A cascade of prosecutions followed the Beckwith conviction. The tally so far: Authorities in seven states have re-examined 29 killings from the civil rights era and made 29 arrests, leading to 22 convictions.
The most recent came in 2005, when Edgar Ray Killen was sentenced to 60 years in prison for orchestrating the 1964 killings of civil rights workers James Chaney, Andrew Goodman and Michael Schwerner.

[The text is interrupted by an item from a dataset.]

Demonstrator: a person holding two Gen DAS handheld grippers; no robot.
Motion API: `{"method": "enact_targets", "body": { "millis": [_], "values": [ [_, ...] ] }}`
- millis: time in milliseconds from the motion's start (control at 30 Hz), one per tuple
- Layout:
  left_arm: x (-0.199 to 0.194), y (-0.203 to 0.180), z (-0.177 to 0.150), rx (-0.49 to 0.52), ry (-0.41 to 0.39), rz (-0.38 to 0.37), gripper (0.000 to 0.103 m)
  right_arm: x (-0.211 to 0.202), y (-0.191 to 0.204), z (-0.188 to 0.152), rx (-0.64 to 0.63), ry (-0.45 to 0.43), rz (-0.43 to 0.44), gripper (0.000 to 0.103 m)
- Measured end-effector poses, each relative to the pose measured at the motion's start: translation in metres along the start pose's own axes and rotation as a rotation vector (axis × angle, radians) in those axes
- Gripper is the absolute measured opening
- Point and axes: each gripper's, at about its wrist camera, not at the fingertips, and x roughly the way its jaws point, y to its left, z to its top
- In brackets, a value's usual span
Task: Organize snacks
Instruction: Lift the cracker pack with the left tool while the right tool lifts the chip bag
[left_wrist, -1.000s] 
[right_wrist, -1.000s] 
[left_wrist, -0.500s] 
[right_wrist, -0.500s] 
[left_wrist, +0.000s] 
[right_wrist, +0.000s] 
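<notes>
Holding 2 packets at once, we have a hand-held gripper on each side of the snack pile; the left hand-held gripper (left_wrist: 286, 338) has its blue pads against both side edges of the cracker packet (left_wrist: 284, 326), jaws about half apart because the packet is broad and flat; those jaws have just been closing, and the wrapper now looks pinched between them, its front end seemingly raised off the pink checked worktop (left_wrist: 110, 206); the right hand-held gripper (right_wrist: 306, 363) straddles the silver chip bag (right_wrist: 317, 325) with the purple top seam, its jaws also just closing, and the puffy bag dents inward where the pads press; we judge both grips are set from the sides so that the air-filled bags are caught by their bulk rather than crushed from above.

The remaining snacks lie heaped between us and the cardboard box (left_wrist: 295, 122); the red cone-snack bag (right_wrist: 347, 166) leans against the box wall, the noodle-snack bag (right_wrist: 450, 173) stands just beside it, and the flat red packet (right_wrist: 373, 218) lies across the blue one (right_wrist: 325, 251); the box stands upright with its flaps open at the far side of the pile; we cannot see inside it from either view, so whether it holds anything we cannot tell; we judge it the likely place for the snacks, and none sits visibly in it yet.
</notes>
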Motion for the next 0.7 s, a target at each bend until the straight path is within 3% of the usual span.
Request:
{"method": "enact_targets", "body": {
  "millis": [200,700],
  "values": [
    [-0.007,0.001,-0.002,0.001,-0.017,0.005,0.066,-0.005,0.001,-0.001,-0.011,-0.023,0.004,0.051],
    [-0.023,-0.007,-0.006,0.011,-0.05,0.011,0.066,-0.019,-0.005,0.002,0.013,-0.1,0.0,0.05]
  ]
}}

The killings were depicted in the 1988 film Mississippi Burning.
Although the passage of time makes these cases tougher to prosecute, the push to pursue them is gathering momentum.
MORE: Photo of murder victim surfaces 43 years later
On May 9, an Alabama grand jury indicted former state trooper James Bonard Fowler on a charge of murder in the shooting death of Jimmie Lee Jackson in 1965.

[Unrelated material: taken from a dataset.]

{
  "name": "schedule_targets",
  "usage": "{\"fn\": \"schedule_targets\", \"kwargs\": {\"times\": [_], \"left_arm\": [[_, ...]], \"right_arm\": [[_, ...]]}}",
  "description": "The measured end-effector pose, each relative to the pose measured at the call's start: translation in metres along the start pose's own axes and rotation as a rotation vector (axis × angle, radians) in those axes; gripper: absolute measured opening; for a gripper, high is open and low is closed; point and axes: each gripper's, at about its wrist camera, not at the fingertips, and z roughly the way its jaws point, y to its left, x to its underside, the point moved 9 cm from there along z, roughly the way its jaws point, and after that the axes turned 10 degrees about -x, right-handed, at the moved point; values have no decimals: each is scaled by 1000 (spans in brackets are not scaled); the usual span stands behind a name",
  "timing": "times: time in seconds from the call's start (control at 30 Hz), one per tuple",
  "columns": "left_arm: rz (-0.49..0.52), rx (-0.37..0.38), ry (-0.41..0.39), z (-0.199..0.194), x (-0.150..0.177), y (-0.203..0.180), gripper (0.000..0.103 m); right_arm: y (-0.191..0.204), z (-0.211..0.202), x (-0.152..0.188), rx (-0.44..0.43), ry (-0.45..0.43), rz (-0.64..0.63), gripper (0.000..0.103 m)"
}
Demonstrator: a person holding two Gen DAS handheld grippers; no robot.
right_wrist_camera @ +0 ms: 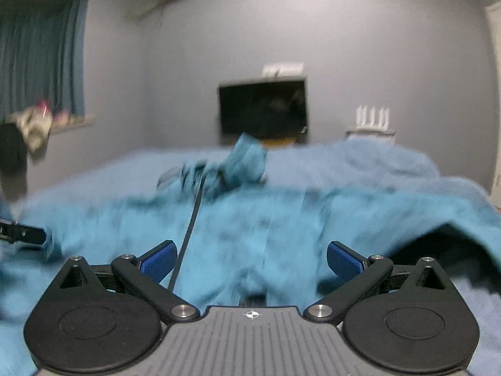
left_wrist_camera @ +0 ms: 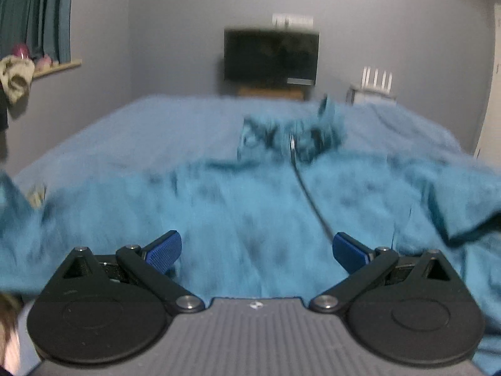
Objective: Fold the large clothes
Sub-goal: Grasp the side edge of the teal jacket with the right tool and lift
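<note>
One jacket [left_wrist_camera: 250,206], one bed [left_wrist_camera: 175,125], two grippers [left_wrist_camera: 256,250]

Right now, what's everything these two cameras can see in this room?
Jacket: one, teal fleece with a dark zip, spread on the bed.
Bed: one, light blue cover, under the jacket.
Television: one, black, on the far wall.
Router: one, white, right of the television.
Curtain: blue, at the window, left.
Cloth bundle: pale, by the window ledge.
Left gripper: open, blue pads, above the jacket.
Right gripper: open, blue pads, above the jacket.
</note>
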Motion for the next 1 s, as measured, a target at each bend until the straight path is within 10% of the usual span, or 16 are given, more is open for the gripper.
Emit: {"fn": "schedule_targets", "kwargs": {"times": [0.13,0.23,0.57,1.0], "left_arm": [[-3,96,-63,8,-7,-2,103],[9,108,30,28,9,-6,103],[-74,57,293,88,85,17,103],[-94,90,311,112,93,15,103]], "right_arm": [[-39,-9,-15,152,24,29,103],[-84,-23,-12,255,11,120,103],[-211,-47,31,256,-117,694,100],[-317,-36,89,345,-343,1083,72]]}}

"Prosecutors across the country are starting to look at these cases, realizing there needs to be closure," said District Attorney Michael Jackson of Marion, Ala., who is prosecuting Fowler.
The FBI case file lays out the following description of how Dee and Moore died:
On May 2, 1964, Dee and Moore were hitchhiking from Meadville when Ku Klux Klansmen coaxed them into their vehicle. Deep in the woods, the Klansmen repeatedly beat the teens, believing they knew something about gun running in Franklin County. Finally, one of the pair claimed the guns were being hidden in a church, hoping to stop the violence. That didn't work.

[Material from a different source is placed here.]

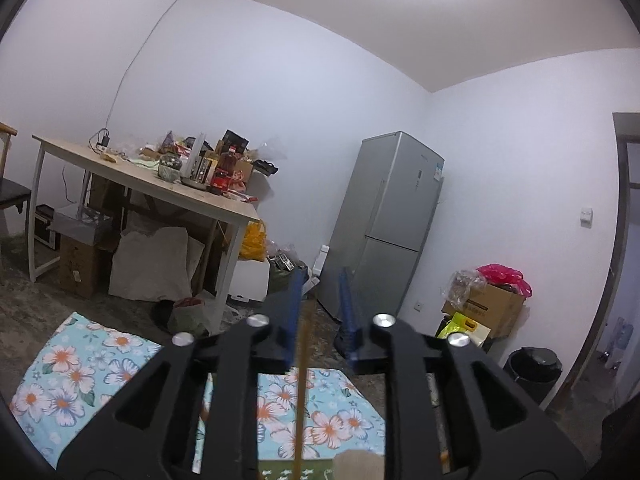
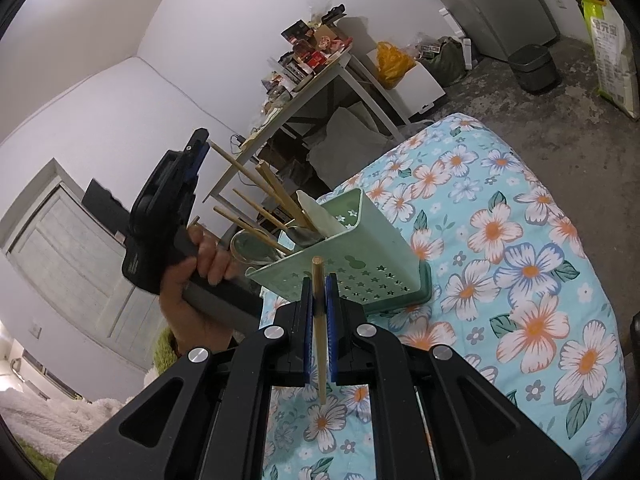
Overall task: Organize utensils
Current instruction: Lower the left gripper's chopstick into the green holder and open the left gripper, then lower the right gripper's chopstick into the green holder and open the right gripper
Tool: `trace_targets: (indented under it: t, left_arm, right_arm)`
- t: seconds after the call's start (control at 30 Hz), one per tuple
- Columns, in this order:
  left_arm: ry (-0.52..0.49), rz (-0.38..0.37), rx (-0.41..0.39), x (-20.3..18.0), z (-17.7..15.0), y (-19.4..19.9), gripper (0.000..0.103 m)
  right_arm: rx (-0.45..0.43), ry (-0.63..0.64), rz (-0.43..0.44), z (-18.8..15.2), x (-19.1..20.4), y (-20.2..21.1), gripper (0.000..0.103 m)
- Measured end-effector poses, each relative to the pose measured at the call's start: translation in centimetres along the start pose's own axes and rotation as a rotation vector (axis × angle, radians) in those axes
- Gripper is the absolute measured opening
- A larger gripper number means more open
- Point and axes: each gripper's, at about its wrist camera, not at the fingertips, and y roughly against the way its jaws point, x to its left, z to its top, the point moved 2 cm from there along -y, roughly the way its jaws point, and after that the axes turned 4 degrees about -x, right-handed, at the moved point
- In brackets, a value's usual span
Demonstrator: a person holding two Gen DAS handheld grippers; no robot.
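A green perforated utensil holder (image 2: 356, 264) stands tilted on the floral blanket (image 2: 520, 280). It holds several wooden chopsticks (image 2: 256, 208), a white spoon (image 2: 320, 212) and a metal spoon (image 2: 298, 234). My right gripper (image 2: 319, 280) is shut on one chopstick (image 2: 319, 320), upright just in front of the holder. A hand holds my left gripper (image 2: 200, 148) above and left of the holder, by the top end of a long chopstick (image 2: 248, 174) that leans into it. In the left wrist view my left gripper (image 1: 321, 272) stands open, a chopstick (image 1: 300, 380) lying by its left finger (image 1: 295, 300).
A cluttered table (image 1: 132, 176) stands at the back left with boxes and bags under it. A grey fridge (image 1: 384, 220), a black bin (image 1: 534, 368) and cardboard boxes (image 1: 488, 304) line the right wall. Bare concrete floor (image 2: 568, 92) surrounds the blanket.
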Motion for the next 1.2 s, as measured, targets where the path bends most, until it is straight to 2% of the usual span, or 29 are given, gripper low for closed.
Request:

The Klansmen loaded Dee and Moore into their vehicle and hauled them across the Mississippi River. There, the Klansmen tied them up and weighted them down with a Jeep motor block before dumping them into the river 2 miles south of King, La.
On July 12, 1964, a fisherman discovered Moore's body. Dee's body was found the following day.
Four months later, Mississippi state police and FBI agents arrested Seale and Charles Edwards on murder charges. At the time, an FBI agent confronted Seale and told him they knew he and others took Dee and Moore "to some remote place and beat them to death," the case file says.
"You then transported and disposed of their bodies by dropping them in the Mississippi River," the case file says Seale was told by an FBI agent. "You didn't even give them a decent burial. We know you did it. You know you did. The Lord above knows you did it."
"Yes," Seale is quoted in the case file as replying, "but I'm not going to admit it. You are going to have to prove it." Former FBI agent Edward Putz, who testified about the exchange during a recent hearing, identified the agent quoted in the case file as Leonard Wolf.
When state police and FBI agents arrested Edwards, he admitted his involvement in the beatings but said Dee and Moore were still alive when he left, according to the case file. Despite that admission, authorities dropped the charges several months later, and the slayings of Dee and Moore was not officially pursued until the case was reopened in 2000.
Asked at the time during an interview for a story in The (Jackson, Miss.) Clarion-Ledger if he had anything to do with the crime, Seale replied, "I ain't in jail, am I?"
Seale, who has been held in the Madison County jail since Jan. 24, now faces trial in U.S. District Court. Moore's brother, Thomas, convinced U.S. Attorney Dunn Lampton of Jackson in 2005 to pursue the case.
Edwards, now 72, was granted immunity for his grand jury testimony, according to a grand jury document made public by the defense. He is on the list of prosecution witnesses.
Seale's attorneys, assistant federal public defender Kathy Nester and George Lucas, senior litigator for the public defender's office, are not commenting on the case.